[Assignment]: From the listing below, copy only the lines from the line that contains "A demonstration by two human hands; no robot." to the line that contains "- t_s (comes", counting those two lines as part of the copy.

*** Opening of Material for the task ***

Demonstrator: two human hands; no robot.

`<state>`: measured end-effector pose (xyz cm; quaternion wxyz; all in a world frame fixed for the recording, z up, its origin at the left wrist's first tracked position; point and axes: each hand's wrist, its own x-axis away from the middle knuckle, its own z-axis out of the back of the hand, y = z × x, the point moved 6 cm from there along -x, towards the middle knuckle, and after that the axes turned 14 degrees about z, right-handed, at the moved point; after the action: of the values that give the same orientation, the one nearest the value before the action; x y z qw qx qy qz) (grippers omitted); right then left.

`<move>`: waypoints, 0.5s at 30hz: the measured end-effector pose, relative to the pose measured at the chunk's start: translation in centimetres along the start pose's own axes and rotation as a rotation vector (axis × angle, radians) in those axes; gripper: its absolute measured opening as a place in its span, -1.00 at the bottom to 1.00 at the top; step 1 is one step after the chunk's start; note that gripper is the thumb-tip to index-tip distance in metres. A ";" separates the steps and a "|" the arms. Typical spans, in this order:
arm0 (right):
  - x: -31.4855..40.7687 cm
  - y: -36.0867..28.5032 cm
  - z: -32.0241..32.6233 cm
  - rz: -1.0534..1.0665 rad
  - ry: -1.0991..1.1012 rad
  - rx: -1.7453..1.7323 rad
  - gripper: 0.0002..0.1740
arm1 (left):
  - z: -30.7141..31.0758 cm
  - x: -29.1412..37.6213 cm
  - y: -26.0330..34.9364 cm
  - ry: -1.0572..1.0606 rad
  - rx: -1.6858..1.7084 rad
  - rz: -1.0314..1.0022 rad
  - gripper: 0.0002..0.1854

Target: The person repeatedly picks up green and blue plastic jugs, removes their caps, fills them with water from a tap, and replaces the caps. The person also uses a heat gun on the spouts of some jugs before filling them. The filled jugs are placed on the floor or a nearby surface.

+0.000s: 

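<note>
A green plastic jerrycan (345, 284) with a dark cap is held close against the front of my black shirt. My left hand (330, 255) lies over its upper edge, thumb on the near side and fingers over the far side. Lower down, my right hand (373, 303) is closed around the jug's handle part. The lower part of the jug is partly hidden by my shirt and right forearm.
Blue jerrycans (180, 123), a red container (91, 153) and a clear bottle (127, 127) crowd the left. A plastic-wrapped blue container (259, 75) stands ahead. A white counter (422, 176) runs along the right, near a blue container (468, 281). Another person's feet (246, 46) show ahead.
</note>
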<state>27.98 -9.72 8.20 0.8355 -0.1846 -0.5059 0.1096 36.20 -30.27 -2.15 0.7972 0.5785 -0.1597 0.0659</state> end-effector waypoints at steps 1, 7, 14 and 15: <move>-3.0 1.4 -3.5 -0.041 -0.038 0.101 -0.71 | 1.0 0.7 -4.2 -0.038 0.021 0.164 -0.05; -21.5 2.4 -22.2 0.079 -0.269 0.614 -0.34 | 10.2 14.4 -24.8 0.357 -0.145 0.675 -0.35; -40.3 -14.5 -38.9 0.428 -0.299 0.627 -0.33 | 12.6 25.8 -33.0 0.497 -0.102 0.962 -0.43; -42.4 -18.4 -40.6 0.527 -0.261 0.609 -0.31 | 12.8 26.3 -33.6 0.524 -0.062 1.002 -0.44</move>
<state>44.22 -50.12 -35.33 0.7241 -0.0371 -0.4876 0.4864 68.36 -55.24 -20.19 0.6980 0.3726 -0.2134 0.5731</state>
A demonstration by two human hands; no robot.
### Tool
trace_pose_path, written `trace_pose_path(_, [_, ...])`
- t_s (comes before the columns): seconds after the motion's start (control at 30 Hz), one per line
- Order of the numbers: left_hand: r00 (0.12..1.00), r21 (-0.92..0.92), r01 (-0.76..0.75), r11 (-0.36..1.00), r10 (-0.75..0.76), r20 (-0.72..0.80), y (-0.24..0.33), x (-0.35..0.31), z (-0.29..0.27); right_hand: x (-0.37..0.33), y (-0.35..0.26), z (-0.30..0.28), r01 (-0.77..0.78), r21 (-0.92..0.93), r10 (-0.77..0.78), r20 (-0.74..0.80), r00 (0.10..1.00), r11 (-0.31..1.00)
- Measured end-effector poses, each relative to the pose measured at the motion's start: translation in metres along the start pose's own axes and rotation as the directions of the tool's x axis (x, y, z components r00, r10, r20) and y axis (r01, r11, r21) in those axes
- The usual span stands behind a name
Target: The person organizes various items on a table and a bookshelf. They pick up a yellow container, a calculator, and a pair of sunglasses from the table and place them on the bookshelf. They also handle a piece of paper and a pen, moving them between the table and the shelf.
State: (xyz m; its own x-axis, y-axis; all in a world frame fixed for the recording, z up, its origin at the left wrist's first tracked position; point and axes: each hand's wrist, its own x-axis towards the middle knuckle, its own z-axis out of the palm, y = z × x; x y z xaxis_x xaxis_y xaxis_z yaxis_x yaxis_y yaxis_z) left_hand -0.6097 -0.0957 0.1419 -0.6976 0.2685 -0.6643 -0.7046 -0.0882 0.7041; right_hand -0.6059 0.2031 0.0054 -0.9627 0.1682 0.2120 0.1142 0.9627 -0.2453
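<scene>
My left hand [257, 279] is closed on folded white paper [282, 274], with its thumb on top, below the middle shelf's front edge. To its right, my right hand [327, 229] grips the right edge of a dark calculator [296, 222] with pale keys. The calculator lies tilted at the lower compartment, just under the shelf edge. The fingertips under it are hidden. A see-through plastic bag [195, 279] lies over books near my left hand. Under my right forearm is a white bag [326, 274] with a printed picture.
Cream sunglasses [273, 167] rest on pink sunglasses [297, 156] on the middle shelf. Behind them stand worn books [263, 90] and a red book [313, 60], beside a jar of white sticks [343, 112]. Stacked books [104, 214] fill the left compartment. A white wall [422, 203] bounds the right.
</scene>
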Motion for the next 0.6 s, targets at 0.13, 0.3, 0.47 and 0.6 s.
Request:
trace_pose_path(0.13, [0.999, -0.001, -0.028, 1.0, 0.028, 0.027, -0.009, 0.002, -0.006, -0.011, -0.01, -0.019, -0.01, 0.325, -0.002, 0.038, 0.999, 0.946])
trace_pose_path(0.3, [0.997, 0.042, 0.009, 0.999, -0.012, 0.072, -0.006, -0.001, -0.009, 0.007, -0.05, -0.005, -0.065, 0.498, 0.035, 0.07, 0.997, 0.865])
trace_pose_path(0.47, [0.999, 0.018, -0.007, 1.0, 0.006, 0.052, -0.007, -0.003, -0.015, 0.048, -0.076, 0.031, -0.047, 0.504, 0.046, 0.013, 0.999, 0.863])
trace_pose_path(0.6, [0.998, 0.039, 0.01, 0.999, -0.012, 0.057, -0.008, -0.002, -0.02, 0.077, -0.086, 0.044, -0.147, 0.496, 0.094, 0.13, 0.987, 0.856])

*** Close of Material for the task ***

[Solution for this problem]:
A demonstration by two human hands; no robot.
### Tool
trace_pose_path, written `trace_pose_path(_, [_, ...])`
- t_s (comes before the columns): seconds after the motion's start (control at 30 Hz), one per line

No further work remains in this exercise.